Figure 1. Fabrication and structure characterization of NYF@DCN.

image: a) Schematic illustration for the fabrication of NYF@DCN. SEM images of b) precursor and c) DCN. TEM images of d) DCN, e) NYF, and f, g) NYF@DCN. h) Elemental mapping of NYF@DCN (scale bar: 500 nm). view more 

Credit: ©Science China Press

Extending the light absorption from ultraviolet (UV) to near-infrared (NIR) region and improving photocarrier separation efficiency of photocatalysts are of vital importance for solar-driven H2 evolution.

  Recently, Prof. Gouxiu Wang’s research group from University of Technology Sydney jointly with Prof. Dan Wang from Chinese Academy of Sciences (Institute of Process Engineering) reported a novel interfacial regulated broadband photocatalyst composed of defective g-C3N4 (DCN) and NaYF4: Yb3+, Tm3+ (NYF) nanocrystals in National Science Open. Dr. Xiaochun Gao (University of Technology Sydney; Ludong University) and Prof. Nailiang Yang (Institute of Process Engineering, Chinese Academy of Sciences) are the co-first authors.

The authors firstly realized a precise defect control on g-C3N4 by introducing the S dopants and C vacancies into the 3D DCN hexagonal prisms. Afterwards, the NYF nanocrystals were successfully loaded onto DCN matrix, forming the broadband NYF@DCN photocatalyst.

Precise interfacial control on DCN with optimized defect states

The authors found that the use of ethylene glycol and molten sulfur is critical to regulate the defect states in DCN via the creation of S dopants and C vacancies. The defect states can not only extend the solar absorption ability of DCN but also accommodate the excited electrons from valance band and migrated electrons from conductive band via a moderate electron-trapping ability, further improving the charge separation efficiency in the interface between DCN and solution.
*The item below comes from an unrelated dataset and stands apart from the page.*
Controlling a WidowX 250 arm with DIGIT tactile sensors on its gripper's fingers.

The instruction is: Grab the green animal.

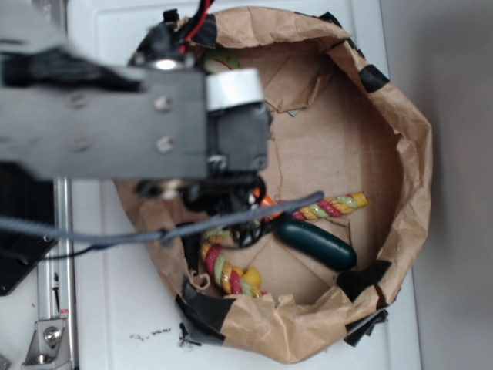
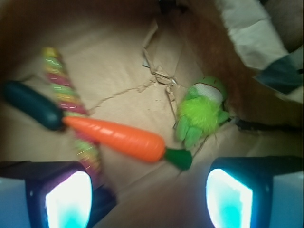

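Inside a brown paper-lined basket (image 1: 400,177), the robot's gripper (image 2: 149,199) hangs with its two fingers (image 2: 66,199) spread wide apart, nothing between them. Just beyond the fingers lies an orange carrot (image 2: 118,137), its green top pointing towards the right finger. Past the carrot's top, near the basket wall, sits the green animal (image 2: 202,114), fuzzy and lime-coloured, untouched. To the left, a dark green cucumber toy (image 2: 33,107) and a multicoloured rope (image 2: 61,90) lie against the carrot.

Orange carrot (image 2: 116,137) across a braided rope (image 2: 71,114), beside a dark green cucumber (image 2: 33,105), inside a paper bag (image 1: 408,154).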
Extended solar harvesting of NYF@DCN

In comparison with bulk g-C3N4 (BCN) and DCN, the broadband NYF@DCN exhibited an enhanced solar light harvesting ability, which mainly due to: 1) The formation of defect states in DCN which lowers the excitation energy and extends the visible absorption range to 590 nm, giving a high photocurrent of 12.55 μA cm-2 under 550 nm; 2) The secondary excitation of DCN by the upconverted UV light from NYF crystals as reflected by the upconversion photoluminescence spectra, which rendered NYF@DCN with a promoted photocurrent of  8.01 μA cm-2. The above mentioned enhanced solar absorption is inferred to boost the solar driven H2 evolution.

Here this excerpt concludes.